BÖLÜM 9: Aşk Değildi

82 12 13
                                    




Freni patlamış kamyon gibi hızla giderken bir şeyin beni durdurması gerekiyordu. Ama sanırım durdurulma yönteminin bu şekilde olmasını düşünmüyordum. Kerem bir anda yüzümü avuçlarının arasına alarak dudaklarımı öperken kalakalmıştım öylece. Cümlemi bitirmenin mi yoksa bunun mu daha iyi olduğunun kararını bir türlü veremedim o andan sonra. Yüzünde mahcup bir ifadeyle geri çekilirken bununla kalmayacağını ikimiz de biliyorduk. Demiştim ya, ateş ve barut misali.

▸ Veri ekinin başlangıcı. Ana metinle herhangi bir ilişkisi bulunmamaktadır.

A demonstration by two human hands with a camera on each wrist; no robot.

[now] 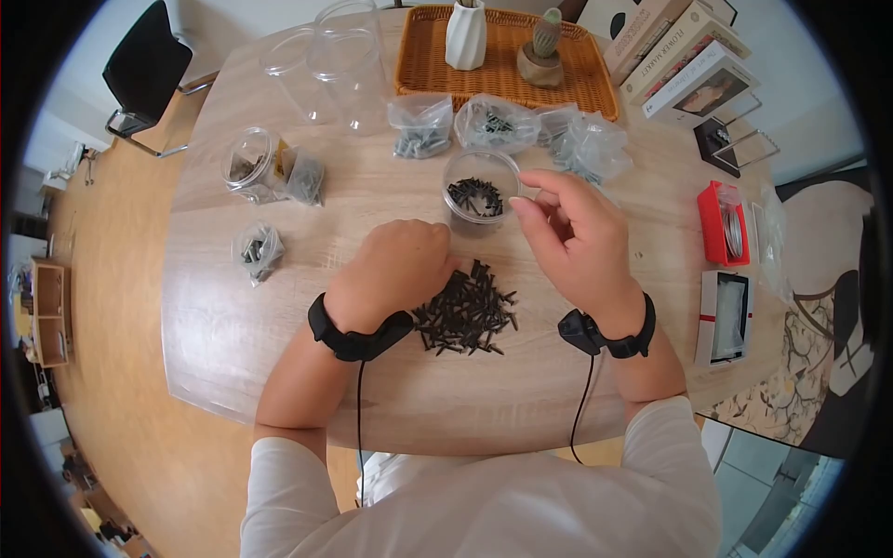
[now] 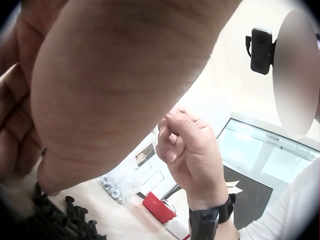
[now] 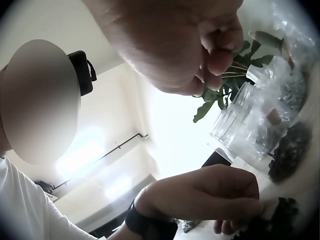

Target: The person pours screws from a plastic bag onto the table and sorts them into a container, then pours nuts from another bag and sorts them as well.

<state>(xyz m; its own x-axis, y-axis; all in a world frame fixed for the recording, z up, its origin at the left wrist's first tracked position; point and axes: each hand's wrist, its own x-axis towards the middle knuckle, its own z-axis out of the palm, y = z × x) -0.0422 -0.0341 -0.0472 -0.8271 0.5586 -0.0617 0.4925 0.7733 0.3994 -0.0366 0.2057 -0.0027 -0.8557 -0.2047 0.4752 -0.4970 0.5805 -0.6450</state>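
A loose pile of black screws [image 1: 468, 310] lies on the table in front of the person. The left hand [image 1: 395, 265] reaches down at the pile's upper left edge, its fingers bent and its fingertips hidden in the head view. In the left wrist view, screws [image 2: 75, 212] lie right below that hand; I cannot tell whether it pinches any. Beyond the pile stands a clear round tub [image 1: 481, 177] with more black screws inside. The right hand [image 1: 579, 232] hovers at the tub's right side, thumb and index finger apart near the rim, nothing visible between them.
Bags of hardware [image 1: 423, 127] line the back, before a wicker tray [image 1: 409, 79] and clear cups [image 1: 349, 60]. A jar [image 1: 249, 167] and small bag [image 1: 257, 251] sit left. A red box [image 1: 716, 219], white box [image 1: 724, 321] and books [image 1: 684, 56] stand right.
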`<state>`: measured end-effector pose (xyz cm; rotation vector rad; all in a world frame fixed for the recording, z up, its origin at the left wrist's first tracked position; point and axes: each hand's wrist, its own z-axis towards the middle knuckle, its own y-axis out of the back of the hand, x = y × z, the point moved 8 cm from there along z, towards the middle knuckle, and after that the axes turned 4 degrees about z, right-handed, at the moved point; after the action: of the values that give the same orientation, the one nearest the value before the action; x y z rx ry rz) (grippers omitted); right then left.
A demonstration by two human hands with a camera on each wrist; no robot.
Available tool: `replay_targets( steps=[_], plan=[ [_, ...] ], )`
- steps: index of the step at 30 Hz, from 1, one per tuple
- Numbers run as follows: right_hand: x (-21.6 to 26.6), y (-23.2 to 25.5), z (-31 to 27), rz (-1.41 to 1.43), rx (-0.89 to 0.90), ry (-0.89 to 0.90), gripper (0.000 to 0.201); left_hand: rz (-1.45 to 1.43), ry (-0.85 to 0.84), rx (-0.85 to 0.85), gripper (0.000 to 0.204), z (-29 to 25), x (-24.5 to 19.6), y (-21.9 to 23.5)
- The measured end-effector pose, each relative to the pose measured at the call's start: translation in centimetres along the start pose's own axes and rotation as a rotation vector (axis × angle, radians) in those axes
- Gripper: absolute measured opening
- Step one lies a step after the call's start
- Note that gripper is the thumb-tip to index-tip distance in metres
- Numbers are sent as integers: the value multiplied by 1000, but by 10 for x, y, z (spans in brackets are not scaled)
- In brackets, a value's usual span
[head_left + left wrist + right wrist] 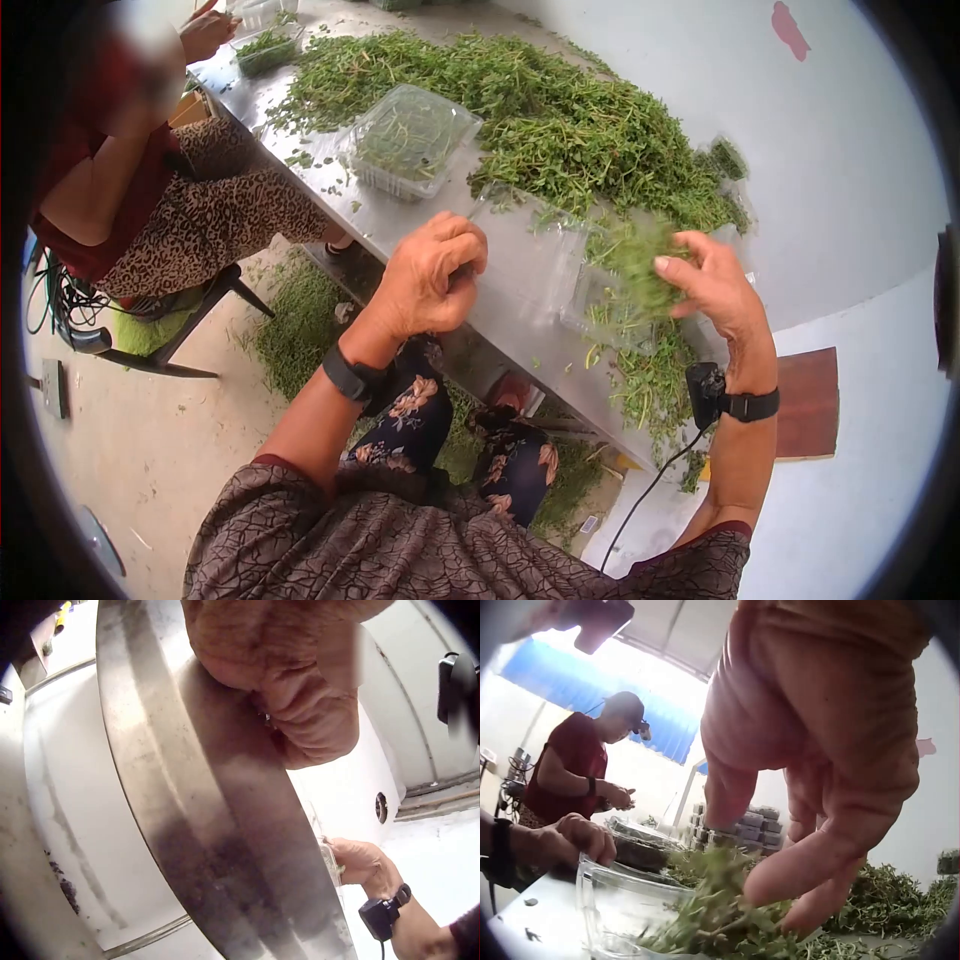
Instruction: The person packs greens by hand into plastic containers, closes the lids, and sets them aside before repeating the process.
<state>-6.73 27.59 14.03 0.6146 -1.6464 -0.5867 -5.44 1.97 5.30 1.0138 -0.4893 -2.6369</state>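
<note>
My left hand (435, 275) is curled over the near edge of the metal table (510, 335); nothing shows in its fingers. In the left wrist view this hand (300, 690) hangs close beside a brown-grey surface. My right hand (715, 285) holds a loose bunch of green sprigs (645, 265), blurred, over a clear plastic box (600, 305). Seen from the right wrist, the fingers of the hand (810, 772) are curled round the greens (720, 915) at the clear box's rim (592, 885). An open clear lid (530, 250) lies left of the box.
A large heap of greens (590, 130) covers the table's far side. A filled clear box (410, 140) stands left of it. Another person (100, 200) sits at the left. More greens (295, 320) lie on the floor; stacked boxes (757, 825) stand behind.
</note>
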Motion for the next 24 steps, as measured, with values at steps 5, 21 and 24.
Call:
replay_targets(
  steps=[5,21,24],
  plan=[
    [-6,-1,-6,-73,64,-52,52,-25,-6,-15,19,-2,1,1],
    [87,-90,82,-770,126,519,63,-45,-45,-5,20,-1,1,3],
    [89,-121,109,-931,146,558,62,-50,-45,-16,20,-1,1,3]
  ],
)
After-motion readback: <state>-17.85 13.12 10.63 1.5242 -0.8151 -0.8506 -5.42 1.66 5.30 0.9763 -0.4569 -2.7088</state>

Aramızda öylesine büyük bir çekim, öyle bir büyü vardı ki bizi birbirimize çekiyordu ve artık benim de başka çarem kalmamıştı. O mahcup bakışlarını silmek istercesine bu sefer de ben yapıştım dudaklarına, gömleğinin düğmelerini hızlıca açmaya çalışırken..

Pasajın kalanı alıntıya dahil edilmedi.